No, the very same one, my boy. He recovered from his wound. The ball you hit him with was not likely to hurt him. It was only made of tow. Do you think the Dugans would let you kill fifteen hundred a-year out of the family? The plan of the duel was all arranged in order to get you out of the way, for the cowardly Englishman could never be brought to marry from fear of you. But hit him you certainly did, Roderick, and with a fine thick plugget of tow, and the fellow was so frightened that he was an hour in coming to. We told your mother the story afterwards, and a pretty scene she made.

RODERICK

The coward!

CAPTAIN GROGAN

He has paid off your uncle's mortgage. He gave Dorothy a coach-and-six. That coward of a fellow has been making of your uncle's family. Faith, the business was well done. Your cousins, Michael and Harry, never let him out of their sight, though he was for deserting to England, until the marriage was completed, and the happy couple off on their road to Dublin. Are you in want of cash, my boy? You may draw upon me, for I got a couple of hundred out of Master Best for my share and, while they last, you shall never want.

EXT. VARIOUS LOCATIONS - BRITISH ON THE MARCH - DAY

Roderick on the march.

RODERICK (V.O.)

Our regiment, which was quartered about Stade and Luneberg, speedily had got orders to march southwards towards the Rhine, where we would fight the famous battle of Minden.
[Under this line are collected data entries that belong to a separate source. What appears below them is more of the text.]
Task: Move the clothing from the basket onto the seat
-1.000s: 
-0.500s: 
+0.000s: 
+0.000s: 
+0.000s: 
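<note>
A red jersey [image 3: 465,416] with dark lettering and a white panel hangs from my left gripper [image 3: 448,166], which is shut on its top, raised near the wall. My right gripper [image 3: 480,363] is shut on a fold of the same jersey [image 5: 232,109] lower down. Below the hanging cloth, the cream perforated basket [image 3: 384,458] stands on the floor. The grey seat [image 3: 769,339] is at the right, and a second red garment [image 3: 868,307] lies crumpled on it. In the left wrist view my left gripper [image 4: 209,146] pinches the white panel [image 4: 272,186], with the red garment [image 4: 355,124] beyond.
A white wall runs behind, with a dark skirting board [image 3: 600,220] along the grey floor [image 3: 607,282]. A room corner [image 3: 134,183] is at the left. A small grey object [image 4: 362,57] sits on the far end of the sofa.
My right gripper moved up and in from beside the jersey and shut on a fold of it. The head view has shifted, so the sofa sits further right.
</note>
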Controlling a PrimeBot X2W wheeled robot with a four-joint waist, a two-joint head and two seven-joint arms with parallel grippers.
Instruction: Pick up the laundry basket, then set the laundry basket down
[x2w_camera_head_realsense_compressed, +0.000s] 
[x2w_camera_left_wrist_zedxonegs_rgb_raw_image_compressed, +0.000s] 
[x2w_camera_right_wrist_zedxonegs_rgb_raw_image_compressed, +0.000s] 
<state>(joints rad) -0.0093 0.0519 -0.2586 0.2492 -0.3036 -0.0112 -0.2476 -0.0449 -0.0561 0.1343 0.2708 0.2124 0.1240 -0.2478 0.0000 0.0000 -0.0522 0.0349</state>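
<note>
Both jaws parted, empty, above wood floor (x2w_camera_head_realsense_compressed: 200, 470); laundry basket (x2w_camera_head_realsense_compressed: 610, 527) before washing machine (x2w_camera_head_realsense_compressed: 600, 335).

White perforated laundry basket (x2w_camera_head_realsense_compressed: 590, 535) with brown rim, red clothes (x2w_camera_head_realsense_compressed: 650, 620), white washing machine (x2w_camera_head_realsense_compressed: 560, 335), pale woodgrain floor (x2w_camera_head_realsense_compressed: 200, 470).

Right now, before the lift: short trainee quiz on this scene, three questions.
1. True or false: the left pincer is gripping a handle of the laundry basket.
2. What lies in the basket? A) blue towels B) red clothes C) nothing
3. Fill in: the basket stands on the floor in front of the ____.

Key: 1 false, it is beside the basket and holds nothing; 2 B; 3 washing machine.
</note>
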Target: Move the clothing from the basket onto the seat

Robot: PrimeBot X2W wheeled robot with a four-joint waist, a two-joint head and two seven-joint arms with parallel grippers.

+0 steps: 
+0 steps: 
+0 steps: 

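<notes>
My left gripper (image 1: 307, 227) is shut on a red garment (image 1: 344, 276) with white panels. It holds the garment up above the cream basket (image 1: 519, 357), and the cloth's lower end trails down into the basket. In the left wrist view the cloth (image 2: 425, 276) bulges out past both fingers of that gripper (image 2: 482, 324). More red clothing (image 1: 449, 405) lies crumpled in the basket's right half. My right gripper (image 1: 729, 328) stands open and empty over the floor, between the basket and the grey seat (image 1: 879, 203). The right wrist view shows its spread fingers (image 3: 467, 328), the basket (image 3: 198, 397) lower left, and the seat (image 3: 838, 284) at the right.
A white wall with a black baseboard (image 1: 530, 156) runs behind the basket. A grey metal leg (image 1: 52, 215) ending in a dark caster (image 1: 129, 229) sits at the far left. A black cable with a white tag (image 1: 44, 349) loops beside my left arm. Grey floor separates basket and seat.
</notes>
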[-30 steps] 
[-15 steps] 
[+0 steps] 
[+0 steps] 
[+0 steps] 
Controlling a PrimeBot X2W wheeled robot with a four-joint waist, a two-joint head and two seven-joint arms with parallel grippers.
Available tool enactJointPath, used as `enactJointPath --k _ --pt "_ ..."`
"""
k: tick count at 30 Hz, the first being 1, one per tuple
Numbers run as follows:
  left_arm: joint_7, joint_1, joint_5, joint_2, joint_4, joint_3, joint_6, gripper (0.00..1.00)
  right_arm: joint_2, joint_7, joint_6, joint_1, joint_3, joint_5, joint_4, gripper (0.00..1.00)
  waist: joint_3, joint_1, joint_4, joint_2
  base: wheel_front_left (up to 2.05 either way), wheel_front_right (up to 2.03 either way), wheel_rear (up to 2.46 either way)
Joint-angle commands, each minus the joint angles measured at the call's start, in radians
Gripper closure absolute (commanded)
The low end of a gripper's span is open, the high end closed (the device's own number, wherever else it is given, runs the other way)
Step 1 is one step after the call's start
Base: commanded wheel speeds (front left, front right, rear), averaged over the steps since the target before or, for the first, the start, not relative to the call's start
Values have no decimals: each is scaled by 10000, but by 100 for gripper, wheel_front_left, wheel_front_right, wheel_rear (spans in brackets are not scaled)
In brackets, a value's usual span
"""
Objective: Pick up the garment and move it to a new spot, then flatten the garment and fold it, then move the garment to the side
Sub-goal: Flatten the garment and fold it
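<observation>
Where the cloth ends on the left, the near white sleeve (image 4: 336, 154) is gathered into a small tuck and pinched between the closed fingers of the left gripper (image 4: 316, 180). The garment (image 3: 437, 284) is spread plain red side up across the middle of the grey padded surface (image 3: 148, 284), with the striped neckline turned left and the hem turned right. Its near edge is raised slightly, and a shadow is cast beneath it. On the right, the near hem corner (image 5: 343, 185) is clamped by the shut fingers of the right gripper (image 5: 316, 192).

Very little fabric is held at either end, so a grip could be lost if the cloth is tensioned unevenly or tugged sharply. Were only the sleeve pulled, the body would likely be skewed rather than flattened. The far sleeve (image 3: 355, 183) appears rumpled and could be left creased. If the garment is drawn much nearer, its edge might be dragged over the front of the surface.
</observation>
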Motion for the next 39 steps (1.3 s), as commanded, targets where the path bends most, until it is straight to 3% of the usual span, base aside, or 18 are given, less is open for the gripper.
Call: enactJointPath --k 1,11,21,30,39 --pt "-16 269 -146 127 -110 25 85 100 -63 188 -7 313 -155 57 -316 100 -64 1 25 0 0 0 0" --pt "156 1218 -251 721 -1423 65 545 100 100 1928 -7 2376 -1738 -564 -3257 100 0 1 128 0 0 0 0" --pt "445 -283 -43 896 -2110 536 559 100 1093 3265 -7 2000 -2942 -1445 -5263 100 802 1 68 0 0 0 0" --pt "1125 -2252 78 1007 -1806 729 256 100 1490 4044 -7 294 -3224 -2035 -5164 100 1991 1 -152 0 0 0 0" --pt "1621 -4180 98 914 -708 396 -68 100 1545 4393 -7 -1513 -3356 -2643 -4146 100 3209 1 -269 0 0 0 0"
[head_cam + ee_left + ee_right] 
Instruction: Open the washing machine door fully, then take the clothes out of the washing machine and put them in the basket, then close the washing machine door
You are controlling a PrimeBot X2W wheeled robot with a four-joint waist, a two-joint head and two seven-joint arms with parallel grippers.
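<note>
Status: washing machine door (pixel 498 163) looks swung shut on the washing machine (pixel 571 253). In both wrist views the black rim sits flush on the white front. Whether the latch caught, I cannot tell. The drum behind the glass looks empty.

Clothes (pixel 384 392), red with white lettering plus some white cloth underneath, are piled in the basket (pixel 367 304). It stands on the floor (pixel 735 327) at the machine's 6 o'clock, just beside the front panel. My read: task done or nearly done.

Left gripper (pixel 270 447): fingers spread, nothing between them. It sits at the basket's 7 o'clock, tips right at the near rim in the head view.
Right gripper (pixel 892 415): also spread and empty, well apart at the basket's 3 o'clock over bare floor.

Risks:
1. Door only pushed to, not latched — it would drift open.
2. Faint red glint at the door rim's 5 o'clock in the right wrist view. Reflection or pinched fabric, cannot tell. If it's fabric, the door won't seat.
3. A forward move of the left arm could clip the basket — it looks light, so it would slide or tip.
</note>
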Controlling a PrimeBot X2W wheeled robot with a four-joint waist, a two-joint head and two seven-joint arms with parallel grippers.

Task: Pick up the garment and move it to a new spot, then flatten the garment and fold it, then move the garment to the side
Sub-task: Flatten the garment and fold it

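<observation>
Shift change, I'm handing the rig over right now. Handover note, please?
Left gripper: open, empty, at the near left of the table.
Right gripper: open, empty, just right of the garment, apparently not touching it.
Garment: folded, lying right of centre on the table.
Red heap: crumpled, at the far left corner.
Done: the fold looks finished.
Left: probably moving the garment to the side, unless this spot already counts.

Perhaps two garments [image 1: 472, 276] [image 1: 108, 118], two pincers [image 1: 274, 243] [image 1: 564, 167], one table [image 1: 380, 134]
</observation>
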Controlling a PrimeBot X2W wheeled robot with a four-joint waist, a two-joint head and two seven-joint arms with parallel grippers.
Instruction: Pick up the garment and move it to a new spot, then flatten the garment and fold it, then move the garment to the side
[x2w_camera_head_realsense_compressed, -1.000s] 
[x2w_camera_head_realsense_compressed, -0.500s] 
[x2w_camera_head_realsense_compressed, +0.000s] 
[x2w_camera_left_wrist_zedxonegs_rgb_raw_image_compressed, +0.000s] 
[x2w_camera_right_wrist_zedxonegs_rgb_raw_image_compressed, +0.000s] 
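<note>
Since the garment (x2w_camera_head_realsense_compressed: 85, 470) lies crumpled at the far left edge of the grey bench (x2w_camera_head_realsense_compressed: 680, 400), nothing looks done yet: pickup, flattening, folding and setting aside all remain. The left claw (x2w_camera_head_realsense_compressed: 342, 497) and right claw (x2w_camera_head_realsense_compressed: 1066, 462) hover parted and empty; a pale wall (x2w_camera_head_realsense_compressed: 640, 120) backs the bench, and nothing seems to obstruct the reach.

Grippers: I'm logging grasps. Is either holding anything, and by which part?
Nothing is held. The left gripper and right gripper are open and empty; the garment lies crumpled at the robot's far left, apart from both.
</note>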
It would require a greater philosopher and historian than I am to explain the causes of the famous Seven Years' War in which Europe was engaged, and, indeed, its origin has always appeared to me to be so complicated, and the books written about it so amazingly hard to understand, that I have seldom been much wiser at the end of a chapter than at the beginning, and so shall not trouble you with any personal disquisitions concerning the matter.

Various cuts featuring Roderick; marching, cooking at open fires, gambling, resting in a farm yard, officers riding by; shivering in his blanket.